The interface ‘plays’ the selected poem, showing one line at a time, and using circles of varying sizes with irregular loud and soft tapping noises to represent the rhythm of the displayed text. In this version, the reader is able to adjust the speed of the presentation, stop the presentation, and select whether or not the text is displayed. The program, written in Python, uses the Pronouncing API, which is developed by Allison Parrish and draws on the CMU Pronouncing Dictionary, to detect the stress patterns in each word. The program then generates a code representing a series of unstressed syllables, primary stresses, secondary stresses and pauses that are represented as shapes and sounds on screen.
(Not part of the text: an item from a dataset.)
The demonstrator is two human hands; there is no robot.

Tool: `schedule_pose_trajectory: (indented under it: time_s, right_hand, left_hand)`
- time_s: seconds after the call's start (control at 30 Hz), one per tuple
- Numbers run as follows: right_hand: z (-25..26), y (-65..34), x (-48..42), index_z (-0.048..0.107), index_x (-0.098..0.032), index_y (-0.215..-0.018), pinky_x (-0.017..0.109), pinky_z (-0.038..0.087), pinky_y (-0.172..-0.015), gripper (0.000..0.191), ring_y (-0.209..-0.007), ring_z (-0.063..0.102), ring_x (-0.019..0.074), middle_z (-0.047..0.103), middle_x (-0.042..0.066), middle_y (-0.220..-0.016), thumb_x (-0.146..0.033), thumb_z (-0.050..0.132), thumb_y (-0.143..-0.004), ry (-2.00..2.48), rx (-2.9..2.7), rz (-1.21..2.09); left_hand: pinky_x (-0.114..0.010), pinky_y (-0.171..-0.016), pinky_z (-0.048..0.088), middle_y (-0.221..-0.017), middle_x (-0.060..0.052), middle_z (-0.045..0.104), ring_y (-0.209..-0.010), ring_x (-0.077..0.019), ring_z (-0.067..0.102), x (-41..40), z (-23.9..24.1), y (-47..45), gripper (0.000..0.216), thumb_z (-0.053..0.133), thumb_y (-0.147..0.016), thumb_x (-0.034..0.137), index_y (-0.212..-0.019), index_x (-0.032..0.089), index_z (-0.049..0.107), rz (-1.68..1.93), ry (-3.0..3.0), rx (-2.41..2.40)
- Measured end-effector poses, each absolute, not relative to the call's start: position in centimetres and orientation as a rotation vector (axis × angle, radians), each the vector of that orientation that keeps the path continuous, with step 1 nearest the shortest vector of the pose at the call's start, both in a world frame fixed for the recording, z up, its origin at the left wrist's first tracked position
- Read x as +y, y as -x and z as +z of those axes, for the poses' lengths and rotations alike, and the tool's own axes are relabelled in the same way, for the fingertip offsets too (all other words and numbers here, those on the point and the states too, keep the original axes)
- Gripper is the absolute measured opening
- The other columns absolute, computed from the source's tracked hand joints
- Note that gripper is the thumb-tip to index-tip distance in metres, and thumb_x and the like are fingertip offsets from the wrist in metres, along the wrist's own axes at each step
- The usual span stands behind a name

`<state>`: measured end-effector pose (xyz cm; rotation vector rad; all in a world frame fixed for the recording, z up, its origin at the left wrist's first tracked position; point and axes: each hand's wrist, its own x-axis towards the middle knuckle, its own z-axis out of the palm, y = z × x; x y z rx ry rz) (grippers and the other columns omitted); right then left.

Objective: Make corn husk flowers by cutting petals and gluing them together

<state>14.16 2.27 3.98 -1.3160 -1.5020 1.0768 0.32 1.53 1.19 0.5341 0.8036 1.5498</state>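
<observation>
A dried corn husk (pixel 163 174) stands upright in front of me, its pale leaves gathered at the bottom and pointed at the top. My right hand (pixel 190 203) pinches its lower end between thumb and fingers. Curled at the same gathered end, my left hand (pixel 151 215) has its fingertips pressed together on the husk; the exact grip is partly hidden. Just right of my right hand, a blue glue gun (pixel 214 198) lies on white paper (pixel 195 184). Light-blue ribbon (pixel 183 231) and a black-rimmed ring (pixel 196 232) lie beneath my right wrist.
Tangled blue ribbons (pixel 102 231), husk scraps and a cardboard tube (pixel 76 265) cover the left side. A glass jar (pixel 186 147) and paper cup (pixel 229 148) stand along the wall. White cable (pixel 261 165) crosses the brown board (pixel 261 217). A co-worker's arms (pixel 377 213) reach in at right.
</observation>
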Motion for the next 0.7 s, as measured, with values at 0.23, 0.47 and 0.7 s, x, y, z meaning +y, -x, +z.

The interface is inspired partly by the work of artists who have sought to represent the verbal or linguistic features of poetry in visual art. These include Tom Schofield, digital artist and researcher at the School of Arts and Cultures, Newcastle University, whose computer-generated piece Unnamed Terrains (see image below) uses similar computational techniques to scan poetry manuscripts, identifying the stress patterns in the words and replacing them with black and white dots; and painter David Miller, whose Visual Sonnets take the form of painted horizontal lines that visually echo the shape of writing in verse and prompt the viewer to connect the changes in colour and thickness with linguistic meaning. (See image below.)

Tom Schofield, Unnamed Terrains
David Miller, Visual Sonnet #19

Another influence on this piece is the work of multimedia poets such as Heather Phillipson and Young-Hae Chang Heavy Industries, who are able to use animation to control how long the reader of a text is exposed to a particular word, line or phrase. The work of YHCHI, for instance, typically displays words in quick succession on the screen, putting the reader in a position closer to that of an audience member at a poetry reading, unable to re-read or re-hear the words once they have passed.

The Poem Rhythm-Tapper attempts to use similar techniques to those described above to explore the boundary between the visual and the auditory experience of a poem by simultaneously expressing some aural features of the poem visually and incorporating features of live performance into the presentation of a written text. To this end, I have also developed an alternative version of the interface that removes all controls and text from the display (viewable via the link below), so that the reader encounters only the rhythm of the words and, like in the work of YHCHI, or in a live reading, cannot stop or start the ‘performance’ of the text once it has begun.